THE TASK:
Copy exactly the last part of the listing below, beginning at the line that contains "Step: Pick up" and including the final line.

COLLECTED MATERIAL:
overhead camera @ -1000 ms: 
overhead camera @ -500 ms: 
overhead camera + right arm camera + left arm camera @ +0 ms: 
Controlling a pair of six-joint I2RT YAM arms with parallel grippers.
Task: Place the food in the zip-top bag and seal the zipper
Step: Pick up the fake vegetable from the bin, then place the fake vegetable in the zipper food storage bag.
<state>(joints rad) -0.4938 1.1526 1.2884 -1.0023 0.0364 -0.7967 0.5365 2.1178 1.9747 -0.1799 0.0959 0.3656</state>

EXERCISE OUTPUT:
Step: Pick up the fake vegetable from the bin, then place the fake vegetable in the zipper food storage bag.
<state>(joints rad) -0.4938 1.1526 1.2884 -1.0023 0.0364 -0.7967 0.5365 2.1178 1.9747 -0.1799 0.0959 0.3656</state>

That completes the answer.